The economics of most U.S. natural gas plays, wet or dry, now are below breakeven levels after suffering as a result of the decline in commodity prices, according to a Barclays Capital analysis. Surprisingly to some perhaps, the Marcellus Shale was not the lowest-cost basin overall.
Natural gas prices are off about 30% from September levels, while oil prices are down by 50%, noted analysts Michael Cohen and Warren Russell. However, gas output continues to increase. With many drilling opportunities not able to make money at today’s commodity prices, there’s a “shrinking opportunity set.” The analysts attempted to figure out where those best opportunities are.
To conduct their review, they relied on company reports and data from consultancy Wood Mackenzie Ltd. The present value of well cash flows/initial investment (PV/I) was used to determine how profitable wells were under various price scenarios. The research focused on half-cycle economics to present the marginal opportunities in each play.
Several conclusions were made. First, most dry gas wells are “unattractive at current levels.” Low completion costs help reduce the price of Marcellus dry gas wells, which have an average 14 Bcf estimated ultimate recovery (EUR) rate, to a breakeven at $3.00-3.50/Mcf Henry Hub. At that level, wells in the Haynesville Shale, with 12 Bcf EUR, and the Utica Shale,14 Bcf EUR, “look slightly less attractive,” the analysts said.
“However, as prices fall to $3.00 and below, Marcellus dry gas wells, whose production we assume is sold into the Dominion South pool, appear worse off relative to peers.” Basis risk at Dominion South was accounted for by assuming a static discount of $1.00/MMBtu. Marcellus output sold into “more economic pools,” such as Columbia Gas Transmission (TCO), “would have superior economics relative to peers.”
The most attractive wells for the money were found in the Eagle Ford Shale. While most wet gas wells are uneconomic at current prices, profitable opportunities still exist.
“As expected, the higher the liquid content and the higher the basis risk, the more challenged the play at current prices,” said the Barclays analysts. Wells in the Northeast have the lowest realized natural gas liquids (NGL) prices, about 34% of West Texas Intermediate. Bakken Shale NGL prices followed at 36%, with the Eagle Ford at 39%.

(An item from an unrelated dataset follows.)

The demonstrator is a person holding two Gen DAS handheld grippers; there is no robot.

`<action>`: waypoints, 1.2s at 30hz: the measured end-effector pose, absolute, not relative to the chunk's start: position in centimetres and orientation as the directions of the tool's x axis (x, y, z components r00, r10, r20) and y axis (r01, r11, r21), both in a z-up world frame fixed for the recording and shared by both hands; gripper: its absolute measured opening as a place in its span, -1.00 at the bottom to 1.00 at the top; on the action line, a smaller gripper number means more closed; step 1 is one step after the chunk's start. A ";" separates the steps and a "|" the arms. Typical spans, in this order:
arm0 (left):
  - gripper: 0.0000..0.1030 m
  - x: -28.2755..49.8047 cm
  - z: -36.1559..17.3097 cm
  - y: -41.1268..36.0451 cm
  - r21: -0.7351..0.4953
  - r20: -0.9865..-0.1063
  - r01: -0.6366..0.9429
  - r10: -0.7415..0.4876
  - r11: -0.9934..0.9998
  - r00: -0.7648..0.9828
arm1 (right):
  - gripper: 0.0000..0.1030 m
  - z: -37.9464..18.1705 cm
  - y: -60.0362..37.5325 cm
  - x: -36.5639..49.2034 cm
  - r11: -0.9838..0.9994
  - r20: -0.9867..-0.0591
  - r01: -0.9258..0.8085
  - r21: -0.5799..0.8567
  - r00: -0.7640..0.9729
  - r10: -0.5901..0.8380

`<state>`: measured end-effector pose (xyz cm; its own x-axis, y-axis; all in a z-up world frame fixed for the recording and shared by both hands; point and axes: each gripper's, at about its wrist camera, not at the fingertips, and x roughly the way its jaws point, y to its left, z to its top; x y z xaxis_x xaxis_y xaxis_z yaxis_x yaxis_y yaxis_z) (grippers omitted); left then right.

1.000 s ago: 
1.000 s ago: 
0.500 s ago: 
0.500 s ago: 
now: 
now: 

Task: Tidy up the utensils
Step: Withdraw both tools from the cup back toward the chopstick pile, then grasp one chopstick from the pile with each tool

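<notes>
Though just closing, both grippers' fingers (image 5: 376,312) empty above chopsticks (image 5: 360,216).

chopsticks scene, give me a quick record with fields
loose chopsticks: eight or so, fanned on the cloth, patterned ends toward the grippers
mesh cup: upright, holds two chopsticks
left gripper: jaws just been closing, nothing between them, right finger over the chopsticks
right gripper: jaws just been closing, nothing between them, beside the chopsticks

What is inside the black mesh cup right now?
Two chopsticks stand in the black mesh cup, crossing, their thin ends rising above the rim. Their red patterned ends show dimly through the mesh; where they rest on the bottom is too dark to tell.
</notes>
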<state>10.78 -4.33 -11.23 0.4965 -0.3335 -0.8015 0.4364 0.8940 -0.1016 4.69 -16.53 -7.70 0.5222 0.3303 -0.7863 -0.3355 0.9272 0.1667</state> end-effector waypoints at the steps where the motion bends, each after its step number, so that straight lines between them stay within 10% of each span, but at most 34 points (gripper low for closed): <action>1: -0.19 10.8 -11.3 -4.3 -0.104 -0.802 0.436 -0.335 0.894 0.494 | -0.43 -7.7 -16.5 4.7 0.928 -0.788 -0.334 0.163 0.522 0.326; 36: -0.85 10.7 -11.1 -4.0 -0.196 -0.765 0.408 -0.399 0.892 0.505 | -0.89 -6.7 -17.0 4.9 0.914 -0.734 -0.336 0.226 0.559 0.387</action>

“The wells selected from the Northeast were also the gassiest of the group,” the analysts said. “Marcellus rich gas wells performed the worst as a result of basis risk and lower realized NGL prices. At $50 oil and $3 gas, these wells have PV/I ratios that are deep in negative territory. At the other end of the spectrum, Bakken and Eagle Ford wells look more attractive.”
Barclays results, of course, come with caveats. For instance, average well type curves vary widely from play to play and often within each play, the analysts acknowledged.
“It is not ideal to represent an entire play with one or two type curves but for simplicity, using Wood Mackenzie and company reports, we have assumed type curves that we believe are realistic, if sometimes optimistic…This analysis is not intended to reflect the decision-making of individual companies but to give a general representation of how different well types perform in alternative price environments.”
Infrastructure is improving, particularly in the Northeast, and growth should result in higher producer setbacks, which would boost profitability. Basis differentials also vary, but the analysts assumed they remained constant for the study.
“Though U.S. shale economics are severely challenged at current price levels, we believe profitable investment opportunities do exist and should grow as know-how from oil plays is applied, as service costs decline and as companies improve recovery rates. Gas basins, such as the Haynesville, that were passed over as producers sought to cash in on high oil prices may now be receiving another look.”
Higher gas-directed rig counts in the Haynesville, Denver-Julesburg Basin and the Eagle Ford “will indicate whether producers are indeed shifting focus from oil to gas. For now, however, the fall in prices across the energy complex has resulted in lower rig counts for almost all basins, regardless of economics.”
Associated gas production also should be affected by the decline in drilling over the coming months. “However, we expect associated gas volumes in Texas and North Dakota, which account for about 10% of current Lower 48 gas output, to continue growing, albeit at a lower rate than our previous expectations.”